— Aim of the task —
Repeat every record exactly as given.

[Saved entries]
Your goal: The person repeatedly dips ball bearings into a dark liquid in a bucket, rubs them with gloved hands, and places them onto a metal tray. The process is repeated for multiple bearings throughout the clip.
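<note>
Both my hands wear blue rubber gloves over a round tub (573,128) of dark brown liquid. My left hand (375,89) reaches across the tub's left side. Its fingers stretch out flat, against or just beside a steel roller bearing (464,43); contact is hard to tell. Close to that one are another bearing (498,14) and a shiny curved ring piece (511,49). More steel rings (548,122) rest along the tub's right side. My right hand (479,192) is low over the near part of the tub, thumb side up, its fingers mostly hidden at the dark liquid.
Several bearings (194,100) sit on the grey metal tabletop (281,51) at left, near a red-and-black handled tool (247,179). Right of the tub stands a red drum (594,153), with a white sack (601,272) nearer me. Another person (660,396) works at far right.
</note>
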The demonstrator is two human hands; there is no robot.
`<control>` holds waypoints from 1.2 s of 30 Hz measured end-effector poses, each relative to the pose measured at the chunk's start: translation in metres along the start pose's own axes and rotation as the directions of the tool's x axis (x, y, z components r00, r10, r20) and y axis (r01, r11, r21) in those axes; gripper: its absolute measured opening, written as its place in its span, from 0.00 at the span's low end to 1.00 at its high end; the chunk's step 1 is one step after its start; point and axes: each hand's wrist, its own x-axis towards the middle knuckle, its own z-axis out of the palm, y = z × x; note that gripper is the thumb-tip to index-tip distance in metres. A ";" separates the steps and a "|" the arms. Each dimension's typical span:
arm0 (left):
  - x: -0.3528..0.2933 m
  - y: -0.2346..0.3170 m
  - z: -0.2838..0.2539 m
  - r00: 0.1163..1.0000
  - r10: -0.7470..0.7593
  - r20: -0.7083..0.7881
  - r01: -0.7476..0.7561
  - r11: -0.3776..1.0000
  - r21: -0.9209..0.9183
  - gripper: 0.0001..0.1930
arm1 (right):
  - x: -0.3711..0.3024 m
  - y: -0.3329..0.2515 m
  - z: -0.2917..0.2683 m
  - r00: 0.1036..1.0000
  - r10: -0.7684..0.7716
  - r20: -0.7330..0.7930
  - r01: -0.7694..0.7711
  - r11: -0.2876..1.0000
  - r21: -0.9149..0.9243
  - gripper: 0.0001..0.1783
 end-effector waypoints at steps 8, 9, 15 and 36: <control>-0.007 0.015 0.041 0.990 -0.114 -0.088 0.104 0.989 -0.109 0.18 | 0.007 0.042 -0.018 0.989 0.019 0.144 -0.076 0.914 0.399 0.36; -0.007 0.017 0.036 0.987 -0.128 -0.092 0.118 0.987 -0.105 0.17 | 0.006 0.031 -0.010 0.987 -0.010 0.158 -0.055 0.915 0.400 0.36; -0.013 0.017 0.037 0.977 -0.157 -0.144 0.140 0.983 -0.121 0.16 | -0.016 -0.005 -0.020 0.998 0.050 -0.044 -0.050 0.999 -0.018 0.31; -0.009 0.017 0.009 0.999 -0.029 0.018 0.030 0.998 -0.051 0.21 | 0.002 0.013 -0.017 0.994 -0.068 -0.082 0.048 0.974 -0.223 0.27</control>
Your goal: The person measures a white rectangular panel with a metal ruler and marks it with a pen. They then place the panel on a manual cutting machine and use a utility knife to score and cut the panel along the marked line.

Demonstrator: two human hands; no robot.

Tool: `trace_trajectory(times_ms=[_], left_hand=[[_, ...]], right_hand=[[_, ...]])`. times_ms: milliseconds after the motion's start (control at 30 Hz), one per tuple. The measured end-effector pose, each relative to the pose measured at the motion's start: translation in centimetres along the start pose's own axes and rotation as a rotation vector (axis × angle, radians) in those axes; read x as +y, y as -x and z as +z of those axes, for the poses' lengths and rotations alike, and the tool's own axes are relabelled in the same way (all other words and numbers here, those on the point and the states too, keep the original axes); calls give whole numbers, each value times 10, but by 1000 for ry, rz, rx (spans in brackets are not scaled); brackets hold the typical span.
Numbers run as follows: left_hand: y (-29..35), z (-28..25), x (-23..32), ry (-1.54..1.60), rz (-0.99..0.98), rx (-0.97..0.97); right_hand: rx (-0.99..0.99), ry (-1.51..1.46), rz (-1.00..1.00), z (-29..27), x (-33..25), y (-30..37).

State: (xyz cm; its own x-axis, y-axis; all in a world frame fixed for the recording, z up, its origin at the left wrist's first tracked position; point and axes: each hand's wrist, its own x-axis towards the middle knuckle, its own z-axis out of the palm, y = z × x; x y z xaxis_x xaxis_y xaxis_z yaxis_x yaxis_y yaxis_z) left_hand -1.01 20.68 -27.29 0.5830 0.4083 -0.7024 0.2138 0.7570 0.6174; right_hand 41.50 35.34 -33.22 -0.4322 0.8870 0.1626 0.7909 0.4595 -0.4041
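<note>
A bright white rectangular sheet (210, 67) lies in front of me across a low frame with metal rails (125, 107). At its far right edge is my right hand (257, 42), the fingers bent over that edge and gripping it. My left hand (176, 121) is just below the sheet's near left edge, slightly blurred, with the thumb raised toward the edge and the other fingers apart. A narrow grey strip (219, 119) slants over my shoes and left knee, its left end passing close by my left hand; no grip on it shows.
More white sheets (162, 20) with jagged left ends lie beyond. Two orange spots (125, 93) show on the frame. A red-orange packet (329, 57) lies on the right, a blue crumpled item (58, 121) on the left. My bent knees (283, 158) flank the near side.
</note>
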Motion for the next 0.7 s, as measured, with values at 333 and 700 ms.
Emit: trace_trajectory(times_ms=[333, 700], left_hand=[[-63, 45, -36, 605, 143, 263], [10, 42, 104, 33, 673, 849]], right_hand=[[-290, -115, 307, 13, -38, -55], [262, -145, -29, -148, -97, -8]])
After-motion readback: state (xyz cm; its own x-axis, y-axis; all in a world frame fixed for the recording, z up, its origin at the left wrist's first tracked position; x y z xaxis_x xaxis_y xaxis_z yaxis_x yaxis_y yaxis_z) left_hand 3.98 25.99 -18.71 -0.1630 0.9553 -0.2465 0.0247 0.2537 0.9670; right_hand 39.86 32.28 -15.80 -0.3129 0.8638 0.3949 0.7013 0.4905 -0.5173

— Written response —
Your goal: The person repeatedly dips ball bearings into a dark liquid in a bucket, rubs them with gloved hands, and places them onto a metal tray. The process is repeated for multiple bearings throughout the clip.
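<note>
Both my hands wear blue rubber gloves over a round tub (573,128) of dark brown liquid. My left hand (375,89) reaches across the tub's left side. Its fingers stretch out flat, against or just beside a steel roller bearing (464,43); contact is hard to tell. Close to that one are another bearing (498,14) and a shiny curved ring piece (511,49). More steel rings (548,122) rest along the tub's right side. My right hand (479,192) is low over the near part of the tub, thumb side up, its fingers mostly hidden at the dark liquid.
Several bearings (194,100) sit on the grey metal tabletop (281,51) at left, near a red-and-black handled tool (247,179). Right of the tub stands a red drum (594,153), with a white sack (601,272) nearer me. Another person (660,396) works at far right.
</note>
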The demonstrator is two human hands; there is no robot.
`<control>` holds waypoints from 1.2 s of 30 Hz measured end-effector poses, each relative to the pose measured at the chunk's start: translation in metres along the start pose's own axes and rotation as the directions of the tool's x axis (x, y, z components r00, r10, r20) and y axis (r01, r11, r21) in those axes; gripper: its absolute measured opening, written as its place in its span, from 0.00 at the span's low end to 1.00 at its high end; the chunk's step 1 is one step after its start; point and axes: each hand's wrist, its own x-axis towards the middle knuckle, its own z-axis out of the palm, y = z × x; note that gripper is the thumb-tip to index-tip distance in metres. A ";" separates the steps and a "|" the arms. Each dimension's typical span:
arm0 (left):
  - x: -0.3528..0.2933 m
  - y: -0.2346..0.3170 m
  - z: -0.2838..0.2539 m
  - r00: 0.1163..1.0000
  - r10: -0.7470..0.7593
  - r20: -0.7083..0.7881
  - r01: -0.7476..0.7561
  - r11: -0.3776..1.0000
  - r21: -0.9209..0.9183
  - gripper: 0.0001..0.1930
arm1 (right):
  - x: -0.3711..0.3024 m
  - y: -0.3329..0.2515 m
  - z: -0.2917..0.2683 m
  - r00: 0.1036..1.0000
  - r10: -0.7684..0.7716
  - r20: -0.7330..0.7930
  - r01: -0.7694..0.7711
  - r11: -0.2876..1.0000
  - r21: -0.9149..0.9243
  - gripper: 0.0001..0.1783
 end-effector waypoints at steps 8, 9, 15 and 36: <control>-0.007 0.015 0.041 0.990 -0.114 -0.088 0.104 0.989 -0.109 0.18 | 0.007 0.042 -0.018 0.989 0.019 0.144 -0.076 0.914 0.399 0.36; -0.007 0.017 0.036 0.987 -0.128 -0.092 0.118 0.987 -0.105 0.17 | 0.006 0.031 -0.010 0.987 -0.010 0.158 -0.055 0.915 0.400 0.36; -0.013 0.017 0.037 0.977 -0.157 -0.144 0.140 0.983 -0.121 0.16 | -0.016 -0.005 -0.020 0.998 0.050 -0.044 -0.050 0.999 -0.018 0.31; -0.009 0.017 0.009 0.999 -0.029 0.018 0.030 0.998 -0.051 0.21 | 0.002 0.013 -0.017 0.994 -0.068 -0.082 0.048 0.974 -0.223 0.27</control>
Your goal: The person measures a white rectangular panel with a metal ruler and marks it with a pen. They then place the panel on a manual cutting machine and use a utility knife to score and cut the panel along the marked line.

Demonstrator: two human hands; no robot.

Tool: `trace_trajectory(times_ms=[_], left_hand=[[_, ...]], right_hand=[[_, ...]])`. times_ms: milliseconds after the motion's start (control at 30 Hz), one per tuple. The measured end-effector pose, each relative to the pose measured at the motion's start: translation in centimetres along the start pose's own axes and rotation as a rotation vector (axis × angle, radians) in those axes; read x as +y, y as -x and z as +z of those axes, for the poses' lengths and rotations alike, and the tool's own axes are relabelled in the same way (all other words and numbers here, those on the point and the states too, keep the original axes); calls give whole numbers, each value times 10, but by 1000 for ry, rz, rx (spans in brackets are not scaled); brackets hold the typical span.
Numbers run as follows: left_hand: y (-29..35), z (-28..25), x (-23..32), ry (-1.54..1.60), rz (-0.99..0.98), rx (-0.97..0.97); right_hand: rx (-0.99..0.99), ry (-1.51..1.46), rz (-1.00..1.00), z (-29..27), x (-33..25), y (-30..37).

State: (xyz cm; its own x-axis, y-axis; all in a world frame fixed for the recording, z up, its origin at the left wrist's first tracked position; point and axes: each hand's wrist, its own x-axis towards the middle knuckle, its own z-axis out of the palm, y = z × x; x y z xaxis_x xaxis_y xaxis_z yaxis_x yaxis_y yaxis_z) left_hand -1.01 20.68 -27.29 0.5830 0.4083 -0.7024 0.2138 0.7570 0.6174; right_hand 41.50 35.34 -33.22 -0.4322 0.8870 0.1626 0.7909 0.4595 -0.4041
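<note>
A bright white rectangular sheet (210, 67) lies in front of me across a low frame with metal rails (125, 107). At its far right edge is my right hand (257, 42), the fingers bent over that edge and gripping it. My left hand (176, 121) is just below the sheet's near left edge, slightly blurred, with the thumb raised toward the edge and the other fingers apart. A narrow grey strip (219, 119) slants over my shoes and left knee, its left end passing close by my left hand; no grip on it shows.
More white sheets (162, 20) with jagged left ends lie beyond. Two orange spots (125, 93) show on the frame. A red-orange packet (329, 57) lies on the right, a blue crumpled item (58, 121) on the left. My bent knees (283, 158) flank the near side.
</note>
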Motion for the next 0.7 s, as measured, with values at 333 and 700 ms.
Emit: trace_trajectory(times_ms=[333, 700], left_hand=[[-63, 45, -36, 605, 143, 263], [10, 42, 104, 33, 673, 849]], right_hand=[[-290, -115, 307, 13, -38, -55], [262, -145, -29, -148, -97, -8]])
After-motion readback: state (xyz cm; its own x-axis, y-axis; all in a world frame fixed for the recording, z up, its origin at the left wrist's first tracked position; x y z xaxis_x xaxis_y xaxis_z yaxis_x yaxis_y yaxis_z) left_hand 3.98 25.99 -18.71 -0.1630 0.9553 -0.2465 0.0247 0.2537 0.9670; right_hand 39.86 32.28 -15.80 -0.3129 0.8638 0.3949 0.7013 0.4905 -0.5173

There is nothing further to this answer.